Johan Lim, Jayoun Kim, Sang-cheol Kim, Donghyeon Yu, Kyunga Kim, Byung Soo Kim
February 15, 2012
Partially paired data sets often occur in microarray experiments (Kim et al., 2005; Liu, Liang and Jang, 2006). Discussions of testing with partially paired data are found in the literature (Lin and Stivers 1974; Ekbohm, 1976; Bhoj, 1978). Bhoj (1978) initially proposed a test statistic that uses a convex combination of paired and unpaired t statistics. Kim et al. (2005) later proposed the t3 statistic, which is a linear combination of paired and unpaired t statistics, and then used it to detect differentially expressed (DE) genes in colorectal cancer (CRC) cDNA microarray data. In this paper, we extend Kim et al.’s t3 statistic to the Hotelling’s T2 type statistic Tp for detecting DE gene sets of size p. We employ Efron’s empirical null principle to incorporate inter-gene correlation in the estimation of the false discovery rate.

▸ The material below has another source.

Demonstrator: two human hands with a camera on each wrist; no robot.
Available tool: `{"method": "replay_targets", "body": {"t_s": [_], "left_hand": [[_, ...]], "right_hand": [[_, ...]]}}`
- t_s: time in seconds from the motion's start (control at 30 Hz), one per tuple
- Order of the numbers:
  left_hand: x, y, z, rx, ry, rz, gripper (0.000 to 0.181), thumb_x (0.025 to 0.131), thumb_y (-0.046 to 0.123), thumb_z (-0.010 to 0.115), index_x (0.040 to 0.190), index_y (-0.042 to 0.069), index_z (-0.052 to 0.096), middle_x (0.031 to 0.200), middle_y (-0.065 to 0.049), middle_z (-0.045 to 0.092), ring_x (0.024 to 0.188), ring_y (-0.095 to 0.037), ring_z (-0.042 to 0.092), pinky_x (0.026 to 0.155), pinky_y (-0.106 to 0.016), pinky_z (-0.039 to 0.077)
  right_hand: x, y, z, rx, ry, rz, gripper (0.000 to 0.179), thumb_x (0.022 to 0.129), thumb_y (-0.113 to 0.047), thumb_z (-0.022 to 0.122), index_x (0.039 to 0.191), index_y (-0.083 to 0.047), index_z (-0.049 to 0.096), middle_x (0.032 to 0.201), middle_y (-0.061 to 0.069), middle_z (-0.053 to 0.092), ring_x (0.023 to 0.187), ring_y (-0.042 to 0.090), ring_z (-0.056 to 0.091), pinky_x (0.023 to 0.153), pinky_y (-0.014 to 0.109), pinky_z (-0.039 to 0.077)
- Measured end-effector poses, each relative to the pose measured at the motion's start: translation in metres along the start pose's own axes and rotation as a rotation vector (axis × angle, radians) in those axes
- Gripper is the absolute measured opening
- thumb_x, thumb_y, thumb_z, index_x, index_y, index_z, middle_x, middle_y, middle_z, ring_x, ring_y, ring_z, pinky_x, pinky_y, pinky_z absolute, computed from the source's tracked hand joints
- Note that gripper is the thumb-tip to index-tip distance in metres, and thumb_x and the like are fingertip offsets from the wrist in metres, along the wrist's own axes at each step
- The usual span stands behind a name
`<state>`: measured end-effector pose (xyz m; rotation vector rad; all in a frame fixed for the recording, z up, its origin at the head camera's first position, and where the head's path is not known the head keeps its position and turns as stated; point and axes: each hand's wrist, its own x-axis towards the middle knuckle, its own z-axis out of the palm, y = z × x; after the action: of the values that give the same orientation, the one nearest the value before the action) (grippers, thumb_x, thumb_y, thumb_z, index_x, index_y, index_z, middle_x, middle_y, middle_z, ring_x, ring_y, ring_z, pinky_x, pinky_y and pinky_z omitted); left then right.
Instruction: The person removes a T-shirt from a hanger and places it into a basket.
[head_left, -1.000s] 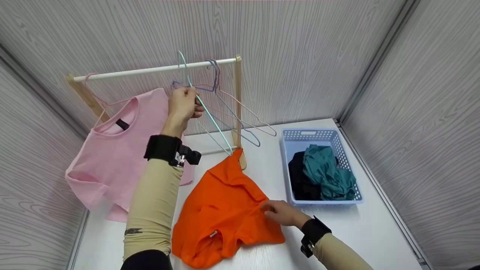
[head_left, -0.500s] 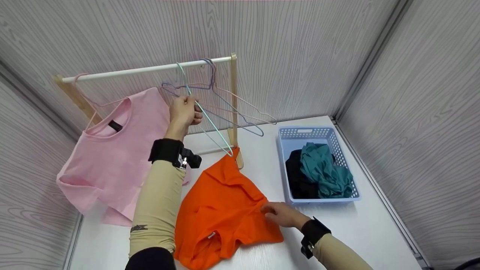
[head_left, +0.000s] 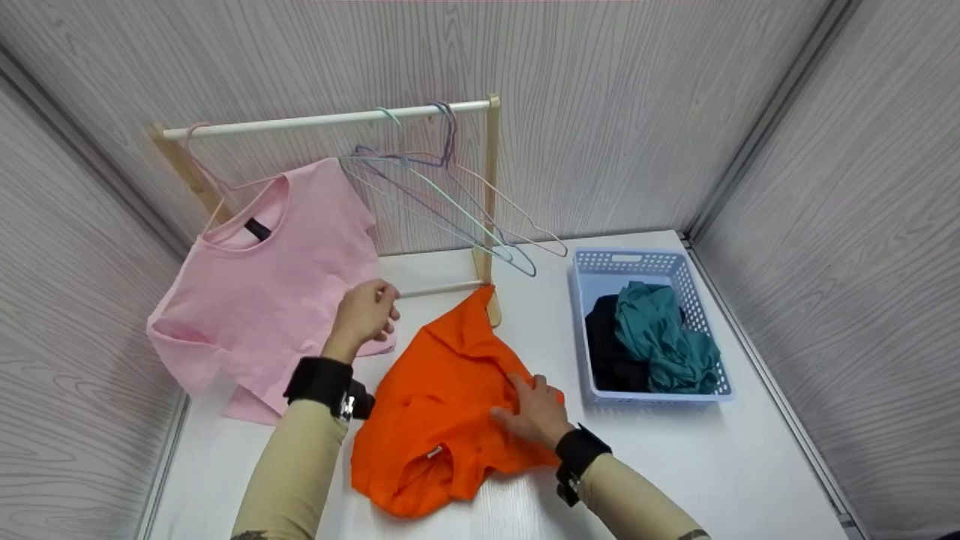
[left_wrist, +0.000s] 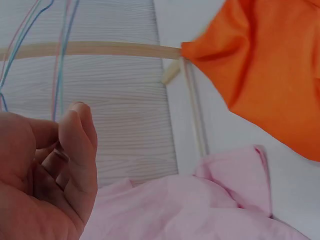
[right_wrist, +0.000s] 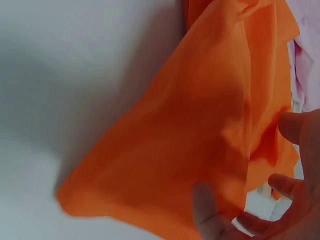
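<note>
An orange short-sleeved shirt (head_left: 442, 390) lies loosely spread on the white table, its collar and label toward the front. Over its right part, my right hand (head_left: 534, 411) has its fingers spread on the fabric; in the right wrist view the thumb and fingers (right_wrist: 205, 205) show at the cloth. Between the orange shirt and the hanging pink shirt (head_left: 262, 292), my left hand (head_left: 367, 311) is raised with loosely bent fingers and nothing in them. Above it a mint-green hanger (head_left: 452, 199) hangs from the white rod (head_left: 300, 122), apart from the hand.
Blue-purple and pink hangers (head_left: 551, 240) share the rod's right end. The rack's wooden post (head_left: 492, 187) stands behind the orange shirt's far corner. At the right, a light-blue basket (head_left: 611, 274) contains teal (head_left: 660, 337) and black clothes (head_left: 611, 352). Panel walls enclose the table.
My left hand has hooked the mint-green hanger on the rod, let go of it and dropped down toward the table. My right hand has shifted left and spread on the orange shirt.
</note>
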<state>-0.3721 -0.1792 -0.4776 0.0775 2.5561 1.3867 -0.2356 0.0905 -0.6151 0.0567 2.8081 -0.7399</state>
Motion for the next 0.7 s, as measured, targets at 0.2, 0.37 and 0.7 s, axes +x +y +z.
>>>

Then, the proposed Tp statistic is applied to Kim et al’s CRC data to detect the DE gene sets of sizes p=2 and p=3. Our results show that for small p, particularly for p=2 and marginally for p=3, the proposed Tp statistic compliments the univariate procedure by detecting additional DE genes that were undetected in the univariate test procedure. We also conduct a simulation study to demonstrate that Efron’s empirical null principle is robust to the departure from the normal assumption.